* The problem *
Your answer should consist of each line from the data below that contains "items".

Stored entries:

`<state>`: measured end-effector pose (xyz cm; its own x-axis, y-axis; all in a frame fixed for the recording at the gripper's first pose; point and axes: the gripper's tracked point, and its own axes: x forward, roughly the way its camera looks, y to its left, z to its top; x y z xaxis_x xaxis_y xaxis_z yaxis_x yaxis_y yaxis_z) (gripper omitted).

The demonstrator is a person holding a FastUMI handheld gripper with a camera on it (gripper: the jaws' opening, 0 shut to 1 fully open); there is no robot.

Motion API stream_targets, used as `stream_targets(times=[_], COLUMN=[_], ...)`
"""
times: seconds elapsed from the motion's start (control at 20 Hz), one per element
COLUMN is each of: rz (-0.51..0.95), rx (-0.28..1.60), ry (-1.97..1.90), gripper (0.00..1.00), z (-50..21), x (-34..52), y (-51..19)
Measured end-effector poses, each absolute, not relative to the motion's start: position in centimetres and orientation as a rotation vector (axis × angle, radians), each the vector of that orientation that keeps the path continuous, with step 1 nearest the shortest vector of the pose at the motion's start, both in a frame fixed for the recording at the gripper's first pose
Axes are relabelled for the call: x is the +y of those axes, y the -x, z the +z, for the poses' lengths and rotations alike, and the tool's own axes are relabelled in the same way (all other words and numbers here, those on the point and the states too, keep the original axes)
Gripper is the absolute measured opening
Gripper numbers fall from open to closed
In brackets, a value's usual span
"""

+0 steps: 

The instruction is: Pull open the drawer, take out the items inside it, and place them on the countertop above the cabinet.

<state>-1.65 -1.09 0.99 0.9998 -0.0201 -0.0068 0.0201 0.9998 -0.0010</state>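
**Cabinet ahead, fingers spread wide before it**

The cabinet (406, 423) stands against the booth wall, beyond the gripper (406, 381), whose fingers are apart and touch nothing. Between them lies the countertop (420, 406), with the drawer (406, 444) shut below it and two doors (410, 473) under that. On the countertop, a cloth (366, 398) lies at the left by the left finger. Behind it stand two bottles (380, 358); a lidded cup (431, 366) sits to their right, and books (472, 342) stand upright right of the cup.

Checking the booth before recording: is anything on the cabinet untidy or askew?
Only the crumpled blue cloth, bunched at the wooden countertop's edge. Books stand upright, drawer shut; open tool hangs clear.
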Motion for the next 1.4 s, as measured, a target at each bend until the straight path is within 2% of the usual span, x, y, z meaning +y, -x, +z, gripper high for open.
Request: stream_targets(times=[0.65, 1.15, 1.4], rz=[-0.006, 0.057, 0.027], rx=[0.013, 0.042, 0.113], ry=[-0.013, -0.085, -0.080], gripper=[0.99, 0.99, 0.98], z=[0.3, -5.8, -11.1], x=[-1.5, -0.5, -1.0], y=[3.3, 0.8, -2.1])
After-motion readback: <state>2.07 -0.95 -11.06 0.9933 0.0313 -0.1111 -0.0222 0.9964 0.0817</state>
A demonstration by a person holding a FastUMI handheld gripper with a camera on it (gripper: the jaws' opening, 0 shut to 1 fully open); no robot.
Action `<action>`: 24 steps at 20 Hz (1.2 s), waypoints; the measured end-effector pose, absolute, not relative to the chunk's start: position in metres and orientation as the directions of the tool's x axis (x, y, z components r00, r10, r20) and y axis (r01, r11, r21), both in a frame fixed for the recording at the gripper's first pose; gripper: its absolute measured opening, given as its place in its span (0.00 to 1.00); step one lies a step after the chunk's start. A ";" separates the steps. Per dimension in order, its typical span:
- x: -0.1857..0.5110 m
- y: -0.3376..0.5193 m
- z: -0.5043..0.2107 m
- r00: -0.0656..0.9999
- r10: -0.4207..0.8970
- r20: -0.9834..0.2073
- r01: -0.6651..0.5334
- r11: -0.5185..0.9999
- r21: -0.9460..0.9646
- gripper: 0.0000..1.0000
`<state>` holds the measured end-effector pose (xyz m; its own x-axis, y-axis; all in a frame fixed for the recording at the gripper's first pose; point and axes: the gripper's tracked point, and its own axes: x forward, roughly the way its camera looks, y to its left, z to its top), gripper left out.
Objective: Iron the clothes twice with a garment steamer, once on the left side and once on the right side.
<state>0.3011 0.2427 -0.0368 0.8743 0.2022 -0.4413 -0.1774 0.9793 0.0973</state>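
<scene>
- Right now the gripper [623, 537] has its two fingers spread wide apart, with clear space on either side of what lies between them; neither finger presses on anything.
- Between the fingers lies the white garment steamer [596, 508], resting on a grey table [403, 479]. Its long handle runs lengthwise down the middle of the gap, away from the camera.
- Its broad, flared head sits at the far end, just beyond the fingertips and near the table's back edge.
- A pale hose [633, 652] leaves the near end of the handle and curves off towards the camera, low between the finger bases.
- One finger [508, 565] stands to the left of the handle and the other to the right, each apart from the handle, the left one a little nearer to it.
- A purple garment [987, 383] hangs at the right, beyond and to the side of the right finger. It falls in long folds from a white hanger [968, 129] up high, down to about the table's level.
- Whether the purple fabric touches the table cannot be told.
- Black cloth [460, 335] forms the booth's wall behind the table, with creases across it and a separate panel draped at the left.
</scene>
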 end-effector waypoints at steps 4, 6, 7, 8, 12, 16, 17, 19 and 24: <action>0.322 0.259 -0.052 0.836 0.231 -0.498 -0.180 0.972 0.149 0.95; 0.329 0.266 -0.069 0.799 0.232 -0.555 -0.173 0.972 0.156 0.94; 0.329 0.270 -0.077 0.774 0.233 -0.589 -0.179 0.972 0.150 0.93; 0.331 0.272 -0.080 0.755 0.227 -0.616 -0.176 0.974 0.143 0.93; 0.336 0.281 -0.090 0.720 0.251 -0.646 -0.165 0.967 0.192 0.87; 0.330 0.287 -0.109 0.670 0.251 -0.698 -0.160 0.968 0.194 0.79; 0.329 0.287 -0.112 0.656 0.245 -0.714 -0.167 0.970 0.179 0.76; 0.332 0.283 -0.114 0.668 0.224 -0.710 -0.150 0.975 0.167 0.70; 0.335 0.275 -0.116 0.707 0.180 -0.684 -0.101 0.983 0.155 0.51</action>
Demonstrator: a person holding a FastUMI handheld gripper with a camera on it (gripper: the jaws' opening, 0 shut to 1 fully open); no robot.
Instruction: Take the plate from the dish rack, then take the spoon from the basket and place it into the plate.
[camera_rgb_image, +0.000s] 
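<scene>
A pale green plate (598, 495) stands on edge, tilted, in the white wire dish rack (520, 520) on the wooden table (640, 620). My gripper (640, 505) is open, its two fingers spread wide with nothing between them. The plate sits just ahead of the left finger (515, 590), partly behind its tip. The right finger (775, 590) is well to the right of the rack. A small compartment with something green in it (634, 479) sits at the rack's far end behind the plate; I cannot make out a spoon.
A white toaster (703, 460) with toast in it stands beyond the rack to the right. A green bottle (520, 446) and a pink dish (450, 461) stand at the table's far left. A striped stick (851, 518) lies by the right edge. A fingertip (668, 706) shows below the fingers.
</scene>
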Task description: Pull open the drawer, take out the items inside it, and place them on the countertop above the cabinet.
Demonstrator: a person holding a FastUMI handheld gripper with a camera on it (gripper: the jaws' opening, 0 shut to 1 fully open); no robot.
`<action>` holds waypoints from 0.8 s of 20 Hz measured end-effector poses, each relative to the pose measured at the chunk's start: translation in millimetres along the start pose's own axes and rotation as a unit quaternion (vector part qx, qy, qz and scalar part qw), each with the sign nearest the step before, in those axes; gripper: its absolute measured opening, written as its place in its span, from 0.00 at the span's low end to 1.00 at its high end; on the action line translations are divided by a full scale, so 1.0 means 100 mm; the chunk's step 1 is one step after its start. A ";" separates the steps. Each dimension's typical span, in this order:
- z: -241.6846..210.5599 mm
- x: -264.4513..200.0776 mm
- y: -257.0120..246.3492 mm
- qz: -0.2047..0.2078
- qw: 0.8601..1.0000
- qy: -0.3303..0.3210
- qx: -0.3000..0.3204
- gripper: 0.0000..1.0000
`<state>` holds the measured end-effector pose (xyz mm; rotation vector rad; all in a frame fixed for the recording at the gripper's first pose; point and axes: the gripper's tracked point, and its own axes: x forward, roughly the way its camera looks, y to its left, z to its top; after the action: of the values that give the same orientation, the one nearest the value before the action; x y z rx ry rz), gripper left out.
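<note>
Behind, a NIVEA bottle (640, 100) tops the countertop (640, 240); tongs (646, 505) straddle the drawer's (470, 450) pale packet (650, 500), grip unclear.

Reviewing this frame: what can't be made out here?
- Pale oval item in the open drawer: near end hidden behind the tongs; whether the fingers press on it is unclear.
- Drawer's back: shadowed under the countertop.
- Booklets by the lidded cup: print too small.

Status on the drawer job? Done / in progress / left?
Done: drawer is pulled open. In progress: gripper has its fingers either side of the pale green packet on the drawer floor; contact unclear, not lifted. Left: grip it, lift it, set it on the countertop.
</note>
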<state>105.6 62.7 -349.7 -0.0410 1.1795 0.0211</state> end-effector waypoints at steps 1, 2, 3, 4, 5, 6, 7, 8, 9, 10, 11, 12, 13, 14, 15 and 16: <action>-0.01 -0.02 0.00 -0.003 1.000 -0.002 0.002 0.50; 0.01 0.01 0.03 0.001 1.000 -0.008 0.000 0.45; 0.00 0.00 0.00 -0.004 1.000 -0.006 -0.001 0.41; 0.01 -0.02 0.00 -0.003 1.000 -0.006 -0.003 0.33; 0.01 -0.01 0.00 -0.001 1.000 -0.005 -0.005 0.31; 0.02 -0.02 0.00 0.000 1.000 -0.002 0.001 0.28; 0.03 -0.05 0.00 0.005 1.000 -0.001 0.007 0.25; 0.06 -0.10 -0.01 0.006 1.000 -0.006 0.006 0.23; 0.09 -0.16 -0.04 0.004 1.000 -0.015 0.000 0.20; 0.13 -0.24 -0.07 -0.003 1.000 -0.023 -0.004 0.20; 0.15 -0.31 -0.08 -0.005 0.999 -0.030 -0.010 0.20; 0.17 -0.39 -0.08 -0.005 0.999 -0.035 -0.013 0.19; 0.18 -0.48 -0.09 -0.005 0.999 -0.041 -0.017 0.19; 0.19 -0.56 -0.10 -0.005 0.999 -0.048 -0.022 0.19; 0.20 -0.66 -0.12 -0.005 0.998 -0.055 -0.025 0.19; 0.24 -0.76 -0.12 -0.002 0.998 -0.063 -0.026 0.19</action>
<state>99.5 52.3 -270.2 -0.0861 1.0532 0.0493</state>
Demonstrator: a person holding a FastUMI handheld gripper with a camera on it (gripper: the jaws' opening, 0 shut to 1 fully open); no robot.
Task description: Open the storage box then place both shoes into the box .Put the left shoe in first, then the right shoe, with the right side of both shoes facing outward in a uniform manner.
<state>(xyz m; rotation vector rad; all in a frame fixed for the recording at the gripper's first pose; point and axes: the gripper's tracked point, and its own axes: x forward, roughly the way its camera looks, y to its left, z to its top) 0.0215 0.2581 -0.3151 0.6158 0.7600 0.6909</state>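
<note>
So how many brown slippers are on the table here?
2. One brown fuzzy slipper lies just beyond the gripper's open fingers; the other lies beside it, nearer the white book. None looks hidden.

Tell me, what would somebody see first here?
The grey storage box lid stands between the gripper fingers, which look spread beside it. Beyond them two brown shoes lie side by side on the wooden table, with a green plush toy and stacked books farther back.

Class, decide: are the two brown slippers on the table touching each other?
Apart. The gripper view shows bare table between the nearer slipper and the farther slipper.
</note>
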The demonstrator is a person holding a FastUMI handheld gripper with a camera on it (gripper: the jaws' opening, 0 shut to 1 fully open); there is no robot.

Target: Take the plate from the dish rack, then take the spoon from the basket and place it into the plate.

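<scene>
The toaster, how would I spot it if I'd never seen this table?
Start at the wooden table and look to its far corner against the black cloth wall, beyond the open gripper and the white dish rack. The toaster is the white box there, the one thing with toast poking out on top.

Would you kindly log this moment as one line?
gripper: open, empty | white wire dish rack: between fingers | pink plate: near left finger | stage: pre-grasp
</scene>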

* Completed exercise *
The instruction is: Pull open the drawer, take out the items inside it, and place them on the countertop above the cabinet.
Task description: Pull open the drawer, take out the items inside it, and place them on the countertop above the cabinet.

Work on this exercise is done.